Côme de Cherisey : Joël Robuchon est un chef que Gault et Millau a découvert en 1983 et deux ans plus tard nous lui accordions un premier titre exceptionnel qui est celui de "cuisinier de l'année". Il y en a un par an, donc 40 en 40 ans. Il a fait partie du panthéon des grands chefs très tôt. Ce qui nous a frappé dès le début, dès le premier repas que nous avons fait chez lui, c'est une cuisine extrêmement technique. C'est un technicien hors pair. On sait que pour être un très grand cuisinier, il faut maîtriser ces techniques et avoir un geste extrêmement précis. Mais dans l'assiette, c'était la simplicité.

Cette technique est doublée d'une vision de la gastronomie qu'il a voulu alléger et rendre plus moderne à son époque ?

Il n'a pas été précurseur en la matière parce que c'est Christian Millau avec Paul Bocuse qui ont lancé la nouvelle cuisine en 1973, donc quelques années avant. Par contre, Joël Robuchon a tout de suite su réinterpréter cette nouvelle cuisine avec ce côté épuré dans l'assiette. Je dirais aujourd'hui que le plus dur c'est ça, c'est d'aller vers la simplicité, de pouvoir proposer la perfection du produit. C'était également un maître des cuissons. Un des commandements de la nouvelle cuisine, c'est la cuisson maîtrisée qui respecte le produit.

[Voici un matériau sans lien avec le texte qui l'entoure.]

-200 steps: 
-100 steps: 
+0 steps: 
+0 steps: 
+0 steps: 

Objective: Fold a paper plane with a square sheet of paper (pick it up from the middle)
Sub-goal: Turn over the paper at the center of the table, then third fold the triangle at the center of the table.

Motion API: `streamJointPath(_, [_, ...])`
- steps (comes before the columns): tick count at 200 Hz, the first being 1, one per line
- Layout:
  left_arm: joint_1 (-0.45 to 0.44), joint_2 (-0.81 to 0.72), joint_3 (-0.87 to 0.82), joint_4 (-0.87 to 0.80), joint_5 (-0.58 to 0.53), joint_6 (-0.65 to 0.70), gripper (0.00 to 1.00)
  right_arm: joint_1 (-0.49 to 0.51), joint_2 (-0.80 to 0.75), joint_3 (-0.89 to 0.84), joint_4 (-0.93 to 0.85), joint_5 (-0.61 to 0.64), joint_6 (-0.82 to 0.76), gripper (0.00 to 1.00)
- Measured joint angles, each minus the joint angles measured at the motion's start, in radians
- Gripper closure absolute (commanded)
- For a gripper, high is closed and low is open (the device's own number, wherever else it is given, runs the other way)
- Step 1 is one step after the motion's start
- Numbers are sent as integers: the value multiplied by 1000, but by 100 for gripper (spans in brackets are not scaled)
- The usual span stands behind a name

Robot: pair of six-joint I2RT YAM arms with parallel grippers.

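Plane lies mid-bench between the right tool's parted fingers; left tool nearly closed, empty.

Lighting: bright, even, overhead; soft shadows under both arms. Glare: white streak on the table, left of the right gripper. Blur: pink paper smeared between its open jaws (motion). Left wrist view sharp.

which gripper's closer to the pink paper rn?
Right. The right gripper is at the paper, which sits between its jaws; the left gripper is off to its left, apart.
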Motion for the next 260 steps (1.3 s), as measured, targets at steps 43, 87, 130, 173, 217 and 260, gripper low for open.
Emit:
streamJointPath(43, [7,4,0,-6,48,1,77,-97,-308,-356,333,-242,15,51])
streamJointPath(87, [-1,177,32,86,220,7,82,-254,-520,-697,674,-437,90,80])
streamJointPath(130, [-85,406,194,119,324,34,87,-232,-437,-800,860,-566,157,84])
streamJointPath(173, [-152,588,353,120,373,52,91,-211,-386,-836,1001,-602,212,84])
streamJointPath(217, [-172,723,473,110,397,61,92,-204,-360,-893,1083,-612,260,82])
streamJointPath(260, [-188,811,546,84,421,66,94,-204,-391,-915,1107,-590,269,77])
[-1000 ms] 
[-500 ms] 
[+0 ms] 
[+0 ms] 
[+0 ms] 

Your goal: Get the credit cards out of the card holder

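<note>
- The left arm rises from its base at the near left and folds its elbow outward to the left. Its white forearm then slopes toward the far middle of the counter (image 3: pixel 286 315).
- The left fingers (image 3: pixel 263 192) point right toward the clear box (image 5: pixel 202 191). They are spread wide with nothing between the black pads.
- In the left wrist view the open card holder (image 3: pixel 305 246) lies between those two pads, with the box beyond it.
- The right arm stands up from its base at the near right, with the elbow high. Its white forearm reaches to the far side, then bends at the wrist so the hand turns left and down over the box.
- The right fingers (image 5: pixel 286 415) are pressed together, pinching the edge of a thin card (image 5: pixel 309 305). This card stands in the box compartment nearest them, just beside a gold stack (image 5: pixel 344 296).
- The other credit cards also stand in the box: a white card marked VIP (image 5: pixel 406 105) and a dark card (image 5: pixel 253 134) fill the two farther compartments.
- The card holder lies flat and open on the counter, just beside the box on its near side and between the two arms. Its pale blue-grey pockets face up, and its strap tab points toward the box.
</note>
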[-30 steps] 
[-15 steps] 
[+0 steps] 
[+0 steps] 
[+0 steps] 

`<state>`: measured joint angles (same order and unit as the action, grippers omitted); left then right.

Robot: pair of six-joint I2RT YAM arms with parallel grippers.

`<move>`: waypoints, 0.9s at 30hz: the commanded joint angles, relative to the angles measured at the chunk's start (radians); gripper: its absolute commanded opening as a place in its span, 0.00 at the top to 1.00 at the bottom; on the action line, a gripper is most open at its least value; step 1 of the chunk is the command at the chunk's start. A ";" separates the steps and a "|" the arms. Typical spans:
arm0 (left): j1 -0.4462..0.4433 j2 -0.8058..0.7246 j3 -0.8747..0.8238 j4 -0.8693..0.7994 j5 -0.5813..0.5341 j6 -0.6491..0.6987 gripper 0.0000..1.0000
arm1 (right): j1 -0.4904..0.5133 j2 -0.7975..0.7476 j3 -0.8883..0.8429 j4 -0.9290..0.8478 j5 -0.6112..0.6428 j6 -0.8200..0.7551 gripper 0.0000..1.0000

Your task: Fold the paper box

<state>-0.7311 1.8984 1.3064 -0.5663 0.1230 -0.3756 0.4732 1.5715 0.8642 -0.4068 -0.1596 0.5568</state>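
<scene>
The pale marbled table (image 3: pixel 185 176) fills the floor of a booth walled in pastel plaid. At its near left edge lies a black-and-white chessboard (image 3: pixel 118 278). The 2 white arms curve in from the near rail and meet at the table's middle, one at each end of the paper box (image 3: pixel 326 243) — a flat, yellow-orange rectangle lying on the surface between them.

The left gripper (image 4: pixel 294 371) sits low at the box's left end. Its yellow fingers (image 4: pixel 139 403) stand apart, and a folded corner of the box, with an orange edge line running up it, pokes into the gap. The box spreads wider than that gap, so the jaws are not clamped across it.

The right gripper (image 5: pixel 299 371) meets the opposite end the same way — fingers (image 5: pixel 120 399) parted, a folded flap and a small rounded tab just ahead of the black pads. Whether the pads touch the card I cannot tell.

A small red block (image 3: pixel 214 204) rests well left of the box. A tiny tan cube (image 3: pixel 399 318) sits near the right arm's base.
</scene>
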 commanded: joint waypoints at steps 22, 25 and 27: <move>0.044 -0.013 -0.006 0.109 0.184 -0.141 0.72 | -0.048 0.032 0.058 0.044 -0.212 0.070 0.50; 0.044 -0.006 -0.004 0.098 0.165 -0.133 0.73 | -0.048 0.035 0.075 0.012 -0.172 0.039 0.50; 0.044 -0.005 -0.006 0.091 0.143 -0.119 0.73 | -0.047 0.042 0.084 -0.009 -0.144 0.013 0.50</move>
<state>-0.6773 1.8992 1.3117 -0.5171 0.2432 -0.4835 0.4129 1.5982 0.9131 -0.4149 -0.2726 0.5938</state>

Diriez-vous que Joël Robuchon était le meilleur ambassadeur de la cuisine française dans le monde ?

Je l'ai fréquenté depuis quelques années et il me disait avec beaucoup de modestie qu'il faisait travailler plus de 1 200 personnes dans le monde. Donc effectivement, c'est probablement le chef français qui a employé directement et indirectement le plus de cuisiniers dans le monde entier. Il a fait rayonner la gastronomie française à un très haut niveau. Aujourd'hui, il reste Alain Ducasse, il reste quelques grands chefs français qui ont encore ce niveau-là, mais après Paul Bocuse et Joël Robuchon, on perd un peu les phares de la cuisine française. Je fais le constat que la gastronomie française est un peu en recul face à celle anglo-saxonne. On a donc besoin de nouveaux Joël Robuchon et de nouveaux Paul Bocuse.

Dans certains restaurants, il a ouvert ses cuisines aux clients avec une transparence absolue, mais il avait aussi une autre manière de se rapprocher des Français notamment par la télévision et par les plats préparés qu'il élaborait avec la marque Fleury-Michon, quel est votre regard dessus ?

Pour moi, c'est le propre d'un chef visionnaire qui a compris que la gastronomie ne peut pas seulement être la gastronomie réservée à une petite élite. Les 20 premiers restaurants sont fréquentés par 35 000 Français. Les 5 000 suivants qui font partis du guide Gault et Millau sont fréquentés par six millions de Français, mais il y a 60 millions de Français qui font deux repas par jour. La gastronomie populaire, c'est apporter les bons produits avec des recettes simples au plus grand nombre. Sa collaboration avec Fleury-Michon ou avec Reflets de France, c'est une gastronomie accessible pour le plus grand nombre. Quand vous avez des millions de Français qui vont dans une enseigne de grande distribution et qui peuvent trouver, grâce à un chef qui a mis au défi les industriels, des produits de qualité, on est dans une œuvre de gastronomie, mais de gastronomie populaire.